Days ago, I was talking to a friend whose mother is visiting for Mothers Day weekend. She told me that her mother looked at her with “adoration and fearfulness”, and these words sent me deep into tales of family history. My friend, like many women of color, is facing the predictable repercussions of speaking truth at work and disrupting inequitable systems. But those words – adoration and fearfulness – seem to be at the heart of so much my family’s story. Here is a small part.
My Mother’s Story
My mother was an only child who grew up in a small town in Mississippi. Her mother ran a country store. People from all over the community, Black and white, would come to buy from my grandmother. She gave them a fair price, and, when they could not afford their purchases, she made sure they got what they needed, paying when they were able. Beloved and trusted, she offered advice, love and compassion.
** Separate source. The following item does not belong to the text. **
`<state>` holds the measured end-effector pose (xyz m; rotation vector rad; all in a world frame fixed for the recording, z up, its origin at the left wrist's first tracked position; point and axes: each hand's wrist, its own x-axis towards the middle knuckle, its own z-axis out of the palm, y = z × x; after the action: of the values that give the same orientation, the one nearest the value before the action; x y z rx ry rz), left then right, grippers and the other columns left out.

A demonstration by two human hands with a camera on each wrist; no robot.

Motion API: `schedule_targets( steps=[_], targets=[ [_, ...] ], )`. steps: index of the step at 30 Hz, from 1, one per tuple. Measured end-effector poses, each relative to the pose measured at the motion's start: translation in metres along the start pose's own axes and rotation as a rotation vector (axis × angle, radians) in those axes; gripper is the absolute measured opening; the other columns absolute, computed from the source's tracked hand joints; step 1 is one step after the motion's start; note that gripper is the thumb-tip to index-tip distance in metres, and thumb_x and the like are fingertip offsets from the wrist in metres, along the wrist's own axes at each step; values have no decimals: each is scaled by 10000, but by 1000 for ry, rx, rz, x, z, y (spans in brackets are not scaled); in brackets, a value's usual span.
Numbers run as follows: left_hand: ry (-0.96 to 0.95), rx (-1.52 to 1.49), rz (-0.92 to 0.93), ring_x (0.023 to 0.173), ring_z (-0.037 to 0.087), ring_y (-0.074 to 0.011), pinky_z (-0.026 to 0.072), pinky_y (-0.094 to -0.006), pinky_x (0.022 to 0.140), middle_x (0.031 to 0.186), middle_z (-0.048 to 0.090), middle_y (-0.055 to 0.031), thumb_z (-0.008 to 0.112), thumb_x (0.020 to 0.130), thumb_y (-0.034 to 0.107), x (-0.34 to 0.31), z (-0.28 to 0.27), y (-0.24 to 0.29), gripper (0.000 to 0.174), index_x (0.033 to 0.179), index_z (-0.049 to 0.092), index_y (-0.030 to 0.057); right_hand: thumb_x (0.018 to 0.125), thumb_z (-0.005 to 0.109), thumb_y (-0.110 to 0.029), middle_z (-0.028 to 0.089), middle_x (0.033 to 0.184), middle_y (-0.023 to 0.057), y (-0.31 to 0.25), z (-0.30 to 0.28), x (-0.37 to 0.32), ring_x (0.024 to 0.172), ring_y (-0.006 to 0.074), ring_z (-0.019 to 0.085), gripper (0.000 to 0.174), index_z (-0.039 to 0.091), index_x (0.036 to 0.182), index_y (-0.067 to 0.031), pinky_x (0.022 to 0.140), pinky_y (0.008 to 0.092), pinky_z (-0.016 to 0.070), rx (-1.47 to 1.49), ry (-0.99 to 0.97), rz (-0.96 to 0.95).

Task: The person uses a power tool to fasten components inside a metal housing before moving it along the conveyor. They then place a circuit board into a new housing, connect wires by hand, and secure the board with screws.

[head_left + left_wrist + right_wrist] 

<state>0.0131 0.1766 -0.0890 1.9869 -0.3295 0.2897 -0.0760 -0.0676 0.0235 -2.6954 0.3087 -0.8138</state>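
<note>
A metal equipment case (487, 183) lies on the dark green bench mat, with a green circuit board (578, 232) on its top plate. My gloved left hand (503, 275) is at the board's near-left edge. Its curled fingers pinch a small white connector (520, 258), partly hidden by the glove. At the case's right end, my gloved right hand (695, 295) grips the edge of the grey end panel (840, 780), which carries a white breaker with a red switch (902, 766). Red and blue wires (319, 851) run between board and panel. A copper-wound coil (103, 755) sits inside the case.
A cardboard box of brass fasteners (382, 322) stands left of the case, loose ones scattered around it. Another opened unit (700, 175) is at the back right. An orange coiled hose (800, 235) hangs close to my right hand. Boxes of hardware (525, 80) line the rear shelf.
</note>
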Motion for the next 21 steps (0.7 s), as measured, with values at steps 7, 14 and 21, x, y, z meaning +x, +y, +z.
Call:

And, she knew everything that happened in that small town.
My mother, her only child, was outspoken and strong-willed. She excelled in school, entering Jackson State University at sixteen. While there, she was active in student life, which often meant political pursuits. She was a Freedom Rider, among a group of college students who rode buses with Black passengers seated in front, and white ones in the back. She was fearless as she moved through the world. (She also dove into the deep end of a pool while on her honeymoon with my father, knowing full well she could not swim, but also confident that if swimming didn’t come naturally, my father would save her.) When my grandmother found out, she warned my mother of the danger of her actions. Undaunted, my mother continued.
It wasn’t long until my grandmother received word that my mother was on “a list” of “disruptors”, which meant she was targeted and in danger. Southern trees bore strange fruit all the time. I believe she looked at my mother both with adoration and fearfulness. She couldn’t help but be proud of her resistance, but the mother in her also sought to protect. As soon as she graduated college, my grandmother put her on a train with a choice of two destinations: Chicago or Los Angeles. They said their goodbyes, both knowing that my mother would never take residence in Mississippi again.
She found herself on UCLA’s campus at nineteen and enrolled in a teaching credential program. UCLA was recruiting graduate students of color at the time, so the timing was convenient. She would eventually finish the program, begin work as an elementary educator, and meet and marry my father.
Her activism continued in California as she entered a segregated school system, fighting for equitable conditions for students and colleagues. Once I was born, her only child, she tempered that activism. Much like my grandmother, my safety was now her primary concern. She made sure that we were never in the same school system for fear that her actions would punish me. Her activism didn’t cease, but it did go underground, as she carefully chose her battles.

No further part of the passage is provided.